Instances of fare evasion appear to be relatively low on the RapidRide system compared to other similar systems in cities such as Portland and Atlanta. While, as the report itself makes explicitly clear, there is often assumed to be a causal link between fare evasion and fare enforcement, this assumption is not borne out by the evidence. The audit compares data from differing “jurisdictions” in various cities and concludes that jurisdictions with high levels of fare enforcement report similar levels of fare evasion to those with relatively low fare enforcement. As is the case with the U.S. criminal justice system in general, the idea of deterring crime through the threat of harsh punishment has been shown to be without merit.

Startlingly, the system currently in place does not even have a mechanism for measuring the impact of fare enforcement efforts on the rate of fare evasion. In other words, there is no way for administrators to internally evaluate the impact of fare enforcement efforts on the rate at which riders pay their fare, even if they wanted to. The glaring lack of any such accountability points to a system that is wholly uninterested in the tangible results of its efforts.

Warnings, citations and misdemeanors for fare evasion are issued in wildly fluctuating proportions on a case by case basis. The KCAO report compares two individual riders with similar numbers of penalties, 42 in the first case and 45 in the second. While the overall number of penalties was similar, the first individual received 38 fines and 4 misdemeanors, whereas the second individual received 23 fines and no less than 22 misdemeanors. While this disparity may or may not represent the average variation in all cases, the fact that it is possible for such wide gaps to exist in the application of these burdensome fines and criminal charges is cause for alarm, and an invitation to serious abuses.

Anecdotal evidence and the experiences of other major cities with mass transit fare enforcement suggest that people of color will be targeted in disproportionately high numbers for citations and especially for criminal charges. However, such data are not even being gathered, let alone analyzed. What little information does exist is incomplete to the point of uselessness, comparing different routes at different times and collecting too little information to show whether or not fare enforcement citations are given in proportion to overall demographic representation.

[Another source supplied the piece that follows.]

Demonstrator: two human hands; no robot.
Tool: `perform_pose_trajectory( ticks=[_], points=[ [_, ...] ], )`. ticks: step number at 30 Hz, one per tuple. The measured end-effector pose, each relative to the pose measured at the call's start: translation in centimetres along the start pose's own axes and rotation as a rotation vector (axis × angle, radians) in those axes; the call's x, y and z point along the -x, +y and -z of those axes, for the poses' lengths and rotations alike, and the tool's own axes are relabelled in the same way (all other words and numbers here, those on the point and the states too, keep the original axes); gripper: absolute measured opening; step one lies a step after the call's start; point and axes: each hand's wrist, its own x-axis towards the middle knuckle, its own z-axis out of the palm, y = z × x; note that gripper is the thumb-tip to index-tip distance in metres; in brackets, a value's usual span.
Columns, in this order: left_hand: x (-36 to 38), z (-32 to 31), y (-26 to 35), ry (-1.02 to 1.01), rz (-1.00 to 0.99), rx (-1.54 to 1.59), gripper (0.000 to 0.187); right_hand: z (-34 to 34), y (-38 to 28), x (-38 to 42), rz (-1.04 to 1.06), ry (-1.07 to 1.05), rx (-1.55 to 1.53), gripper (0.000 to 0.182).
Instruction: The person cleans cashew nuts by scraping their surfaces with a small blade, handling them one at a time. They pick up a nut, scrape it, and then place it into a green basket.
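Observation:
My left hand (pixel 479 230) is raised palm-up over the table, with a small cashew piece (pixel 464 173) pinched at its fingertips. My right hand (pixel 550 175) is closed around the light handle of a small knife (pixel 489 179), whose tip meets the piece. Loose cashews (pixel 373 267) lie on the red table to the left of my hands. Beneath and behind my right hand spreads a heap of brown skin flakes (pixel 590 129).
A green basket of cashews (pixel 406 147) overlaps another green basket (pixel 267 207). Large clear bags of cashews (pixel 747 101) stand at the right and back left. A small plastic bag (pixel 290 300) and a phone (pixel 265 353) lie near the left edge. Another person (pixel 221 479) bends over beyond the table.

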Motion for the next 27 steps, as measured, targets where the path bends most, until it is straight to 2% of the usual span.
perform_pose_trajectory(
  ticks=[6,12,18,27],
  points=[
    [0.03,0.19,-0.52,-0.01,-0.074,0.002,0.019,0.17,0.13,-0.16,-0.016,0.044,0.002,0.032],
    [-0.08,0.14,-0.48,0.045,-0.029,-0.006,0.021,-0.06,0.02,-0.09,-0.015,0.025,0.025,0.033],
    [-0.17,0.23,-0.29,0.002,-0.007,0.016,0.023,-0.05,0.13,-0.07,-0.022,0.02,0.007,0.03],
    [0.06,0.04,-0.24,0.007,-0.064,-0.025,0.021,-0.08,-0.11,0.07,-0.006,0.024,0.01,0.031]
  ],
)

The lack of any such data shows that, at best, Securitas and the King County Council that employs and oversees them are simply not considering the impacts of fare enforcement on people of color.

As the report itself made clear, the fundamental logic underlying the current system of fare enforcement is fatally flawed. It is explicitly designed to elicit a particular result, the reduction of unpaid fares. Yet no clear evidence exists to tie the ratio of paid to unpaid fares to the presence of fare enforcement officers on buses. Rather than spending nearly $2 million a year on a system that effectively criminalizes the use of the public transportation system by the poorest riders,  the city of Seattle should be using that money to subsidize public transportation with a view to improving accessibility for those at the lowest income levels and particularly for those sheltering on the street. We demand that King County Council prioritize access to transportation for those who need it over the enrichment of a private security company and the criminalization of poverty in Seattle.